#### DATA FOR THIS TASK

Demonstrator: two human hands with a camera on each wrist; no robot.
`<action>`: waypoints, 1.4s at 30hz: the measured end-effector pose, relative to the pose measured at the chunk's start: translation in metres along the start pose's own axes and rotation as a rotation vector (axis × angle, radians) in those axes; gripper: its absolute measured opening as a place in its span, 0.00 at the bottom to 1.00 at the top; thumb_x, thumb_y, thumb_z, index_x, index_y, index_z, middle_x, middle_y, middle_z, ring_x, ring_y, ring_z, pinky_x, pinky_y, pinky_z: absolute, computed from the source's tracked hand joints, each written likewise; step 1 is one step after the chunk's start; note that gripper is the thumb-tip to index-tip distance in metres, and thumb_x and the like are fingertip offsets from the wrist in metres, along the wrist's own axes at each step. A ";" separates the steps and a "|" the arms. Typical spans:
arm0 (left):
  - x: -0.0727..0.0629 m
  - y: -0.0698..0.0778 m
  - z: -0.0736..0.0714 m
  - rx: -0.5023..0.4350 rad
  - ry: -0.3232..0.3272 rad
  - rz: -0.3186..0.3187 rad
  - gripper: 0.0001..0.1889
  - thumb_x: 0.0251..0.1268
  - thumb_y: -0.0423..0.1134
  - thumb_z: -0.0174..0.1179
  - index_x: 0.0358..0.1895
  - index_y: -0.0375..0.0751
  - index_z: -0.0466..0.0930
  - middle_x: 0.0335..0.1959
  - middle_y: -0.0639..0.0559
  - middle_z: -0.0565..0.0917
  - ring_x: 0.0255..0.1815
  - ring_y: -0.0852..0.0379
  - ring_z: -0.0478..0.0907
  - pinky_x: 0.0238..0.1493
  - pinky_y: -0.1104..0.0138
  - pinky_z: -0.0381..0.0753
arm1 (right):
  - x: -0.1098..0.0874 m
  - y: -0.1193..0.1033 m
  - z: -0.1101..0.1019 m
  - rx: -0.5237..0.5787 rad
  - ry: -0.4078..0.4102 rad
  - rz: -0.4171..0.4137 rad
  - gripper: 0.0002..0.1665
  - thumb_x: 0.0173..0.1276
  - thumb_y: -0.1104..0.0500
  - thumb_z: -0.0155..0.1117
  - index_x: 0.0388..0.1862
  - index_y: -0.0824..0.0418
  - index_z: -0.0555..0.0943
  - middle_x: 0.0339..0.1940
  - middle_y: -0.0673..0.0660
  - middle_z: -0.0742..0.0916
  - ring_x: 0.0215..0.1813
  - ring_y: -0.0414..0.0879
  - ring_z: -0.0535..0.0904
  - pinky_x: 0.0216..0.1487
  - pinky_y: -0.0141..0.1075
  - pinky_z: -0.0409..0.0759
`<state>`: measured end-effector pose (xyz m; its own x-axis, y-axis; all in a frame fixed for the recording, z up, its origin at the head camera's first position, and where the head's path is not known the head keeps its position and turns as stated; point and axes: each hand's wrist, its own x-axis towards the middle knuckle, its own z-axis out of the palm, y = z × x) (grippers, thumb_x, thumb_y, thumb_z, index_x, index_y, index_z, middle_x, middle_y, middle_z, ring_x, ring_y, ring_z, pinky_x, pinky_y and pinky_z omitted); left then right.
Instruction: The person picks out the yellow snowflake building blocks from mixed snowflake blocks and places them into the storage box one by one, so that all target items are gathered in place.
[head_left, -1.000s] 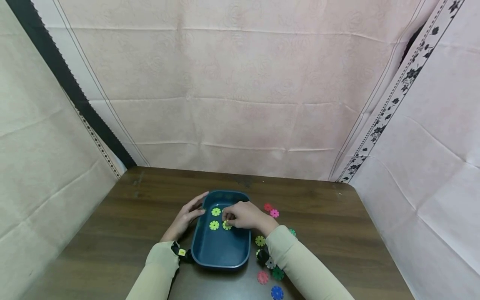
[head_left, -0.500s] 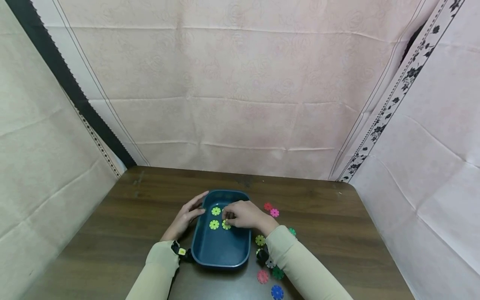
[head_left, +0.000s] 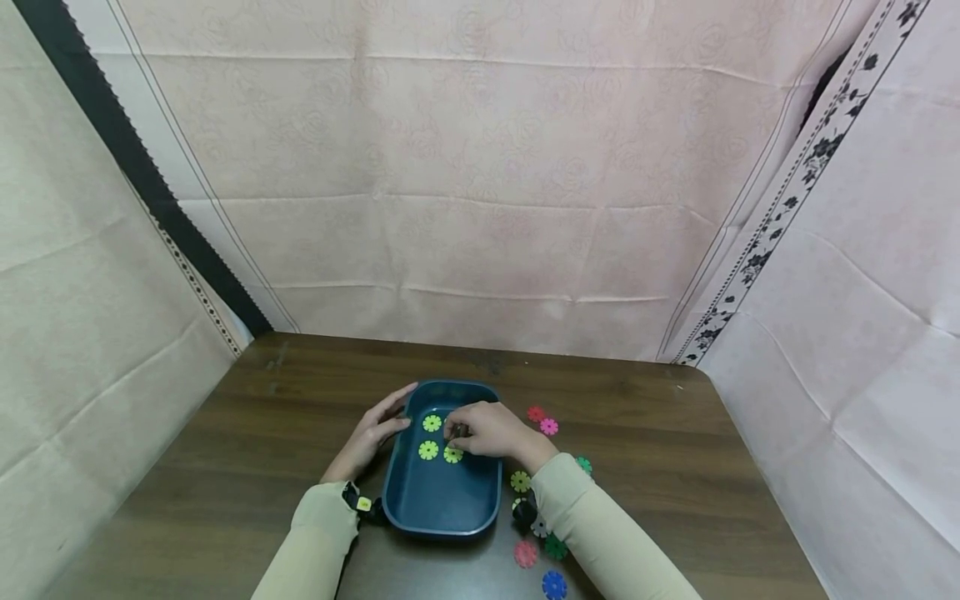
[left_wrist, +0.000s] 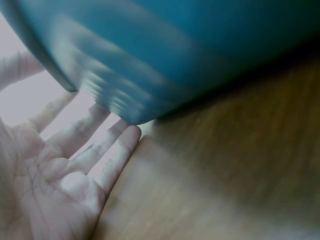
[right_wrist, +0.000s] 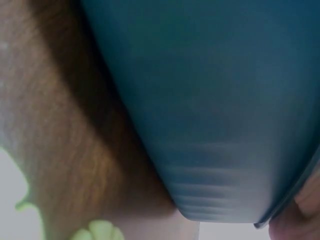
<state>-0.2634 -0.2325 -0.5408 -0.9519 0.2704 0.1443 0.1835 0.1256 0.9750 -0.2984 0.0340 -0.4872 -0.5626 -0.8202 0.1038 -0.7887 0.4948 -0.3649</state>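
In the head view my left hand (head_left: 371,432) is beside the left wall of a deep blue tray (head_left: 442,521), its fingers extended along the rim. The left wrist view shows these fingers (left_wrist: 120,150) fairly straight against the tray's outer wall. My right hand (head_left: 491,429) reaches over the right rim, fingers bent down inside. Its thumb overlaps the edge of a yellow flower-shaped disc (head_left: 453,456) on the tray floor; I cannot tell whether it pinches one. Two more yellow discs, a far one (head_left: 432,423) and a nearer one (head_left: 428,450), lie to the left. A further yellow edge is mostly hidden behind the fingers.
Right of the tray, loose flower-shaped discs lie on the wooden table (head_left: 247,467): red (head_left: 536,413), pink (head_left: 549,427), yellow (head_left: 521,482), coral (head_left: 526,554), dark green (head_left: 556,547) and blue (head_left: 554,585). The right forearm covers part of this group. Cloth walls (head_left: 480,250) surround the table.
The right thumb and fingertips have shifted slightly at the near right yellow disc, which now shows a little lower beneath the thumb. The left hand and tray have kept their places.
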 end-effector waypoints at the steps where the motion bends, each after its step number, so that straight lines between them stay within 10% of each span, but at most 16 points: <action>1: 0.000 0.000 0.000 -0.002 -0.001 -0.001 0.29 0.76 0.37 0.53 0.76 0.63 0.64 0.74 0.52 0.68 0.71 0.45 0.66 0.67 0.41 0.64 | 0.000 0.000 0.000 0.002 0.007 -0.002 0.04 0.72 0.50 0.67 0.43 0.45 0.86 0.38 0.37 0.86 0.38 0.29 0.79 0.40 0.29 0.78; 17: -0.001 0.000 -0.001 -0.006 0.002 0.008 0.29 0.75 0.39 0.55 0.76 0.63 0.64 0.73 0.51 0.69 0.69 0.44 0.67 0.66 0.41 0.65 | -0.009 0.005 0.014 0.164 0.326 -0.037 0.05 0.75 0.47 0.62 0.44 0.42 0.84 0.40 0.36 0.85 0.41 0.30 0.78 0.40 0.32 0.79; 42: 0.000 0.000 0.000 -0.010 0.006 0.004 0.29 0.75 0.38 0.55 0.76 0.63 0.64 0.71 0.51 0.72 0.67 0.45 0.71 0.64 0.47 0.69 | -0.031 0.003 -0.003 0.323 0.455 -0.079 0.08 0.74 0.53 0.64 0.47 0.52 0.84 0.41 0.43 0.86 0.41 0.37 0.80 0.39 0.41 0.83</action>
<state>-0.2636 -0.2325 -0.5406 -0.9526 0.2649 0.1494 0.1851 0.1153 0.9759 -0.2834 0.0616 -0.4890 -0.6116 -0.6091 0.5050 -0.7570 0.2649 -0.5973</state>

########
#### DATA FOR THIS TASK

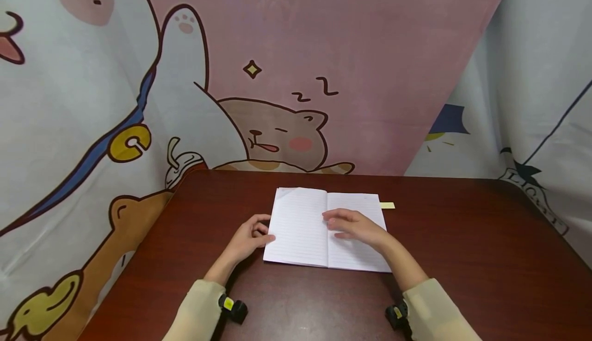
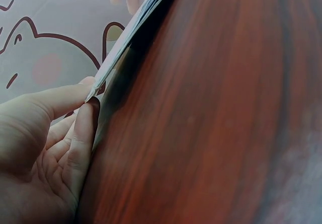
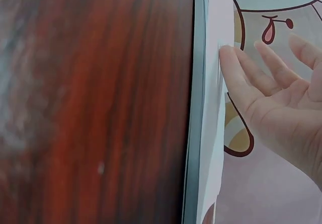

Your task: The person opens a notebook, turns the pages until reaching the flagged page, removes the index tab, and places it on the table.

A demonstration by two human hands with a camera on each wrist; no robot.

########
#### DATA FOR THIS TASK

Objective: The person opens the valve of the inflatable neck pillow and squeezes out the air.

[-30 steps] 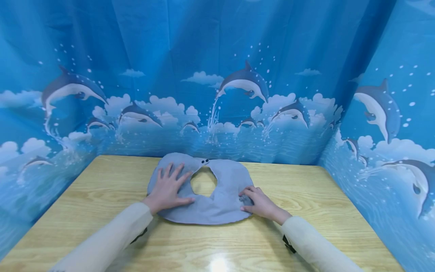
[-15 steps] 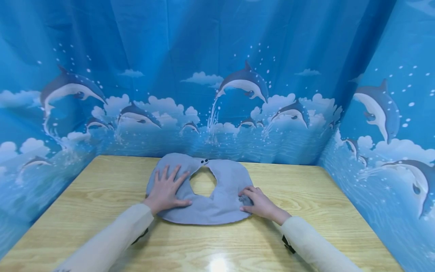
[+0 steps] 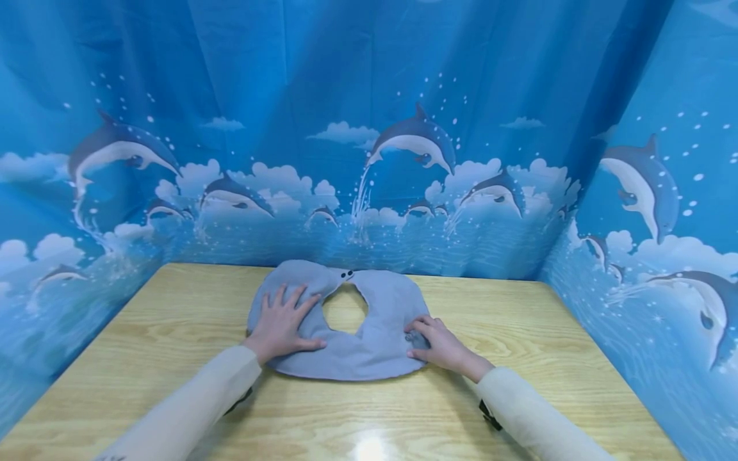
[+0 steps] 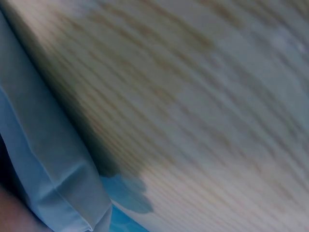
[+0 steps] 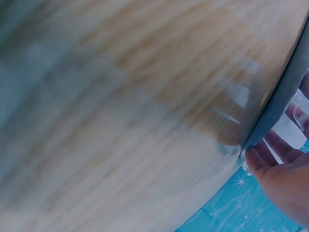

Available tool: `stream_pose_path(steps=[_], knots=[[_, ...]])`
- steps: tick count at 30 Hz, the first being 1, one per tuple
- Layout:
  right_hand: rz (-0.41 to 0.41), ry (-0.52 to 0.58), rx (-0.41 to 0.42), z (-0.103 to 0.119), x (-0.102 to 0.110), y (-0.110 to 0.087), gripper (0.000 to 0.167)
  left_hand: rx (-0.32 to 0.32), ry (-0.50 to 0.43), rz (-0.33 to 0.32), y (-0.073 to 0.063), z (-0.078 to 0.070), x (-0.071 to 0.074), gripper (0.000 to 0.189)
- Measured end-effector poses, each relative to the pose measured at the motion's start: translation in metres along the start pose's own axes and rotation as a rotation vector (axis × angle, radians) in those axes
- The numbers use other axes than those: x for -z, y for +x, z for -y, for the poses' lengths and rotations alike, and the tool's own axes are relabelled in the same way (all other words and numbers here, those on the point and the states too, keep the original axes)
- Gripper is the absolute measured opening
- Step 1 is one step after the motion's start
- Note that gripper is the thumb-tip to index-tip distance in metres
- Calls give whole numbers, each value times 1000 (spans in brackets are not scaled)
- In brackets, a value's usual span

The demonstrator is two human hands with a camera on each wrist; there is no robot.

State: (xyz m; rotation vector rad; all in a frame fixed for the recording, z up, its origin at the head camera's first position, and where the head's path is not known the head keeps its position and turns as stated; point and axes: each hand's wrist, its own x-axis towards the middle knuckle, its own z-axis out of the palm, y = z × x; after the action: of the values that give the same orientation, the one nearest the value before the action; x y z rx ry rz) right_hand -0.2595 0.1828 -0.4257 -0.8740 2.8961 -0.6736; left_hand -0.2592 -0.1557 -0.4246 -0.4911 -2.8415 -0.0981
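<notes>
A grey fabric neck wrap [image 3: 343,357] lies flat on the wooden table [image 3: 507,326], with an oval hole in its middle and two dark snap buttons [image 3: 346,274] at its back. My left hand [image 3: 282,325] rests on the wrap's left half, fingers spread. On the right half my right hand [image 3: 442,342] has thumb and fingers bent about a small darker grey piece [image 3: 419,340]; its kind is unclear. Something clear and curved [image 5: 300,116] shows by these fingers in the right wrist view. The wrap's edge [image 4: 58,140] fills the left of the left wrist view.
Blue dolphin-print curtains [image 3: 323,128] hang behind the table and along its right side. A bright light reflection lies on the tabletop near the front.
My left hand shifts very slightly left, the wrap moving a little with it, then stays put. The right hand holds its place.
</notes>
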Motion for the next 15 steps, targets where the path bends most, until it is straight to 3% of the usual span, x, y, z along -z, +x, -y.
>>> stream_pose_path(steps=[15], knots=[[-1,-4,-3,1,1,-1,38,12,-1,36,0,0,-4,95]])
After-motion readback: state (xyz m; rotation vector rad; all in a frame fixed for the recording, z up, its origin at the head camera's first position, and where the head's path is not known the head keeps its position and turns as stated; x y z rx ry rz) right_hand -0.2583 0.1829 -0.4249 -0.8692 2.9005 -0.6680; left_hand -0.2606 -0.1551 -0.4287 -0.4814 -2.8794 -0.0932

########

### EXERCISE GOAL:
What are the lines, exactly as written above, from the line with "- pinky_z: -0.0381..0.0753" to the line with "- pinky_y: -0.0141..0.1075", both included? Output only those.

### ANSWER BELOW:
  - pinky_z: -0.0381..0.0753
arm1 (right):
  - x: -0.1098..0.0874 m
  - y: -0.1193..0.1033 m
  - z: -0.1101..0.1019 m
  - rx: -0.5237..0.5787 rad
  - ry: -0.4078..0.4102 rad
  - rz: -0.4171..0.4137 rad
  - gripper: 0.0002..0.1665
  - thumb_x: 0.0173..0.1276
  - thumb_y: -0.1104..0.0500
  - thumb_z: -0.0155..0.1117
  - index_x: 0.0388..0.1862
  - index_y: -0.0824..0.0418
  - index_z: -0.0555..0.0943
  - middle_x: 0.0339..0.1940
  - middle_y: -0.0673..0.0660
  - middle_z: -0.0742..0.0916
  - ring_x: 0.0215..0.1813
  - ring_y: -0.0414..0.0879
  - ring_z: -0.0535..0.0904
  - pinky_x: 0.0216..0.1487
  - pinky_y: -0.0141..0.1075

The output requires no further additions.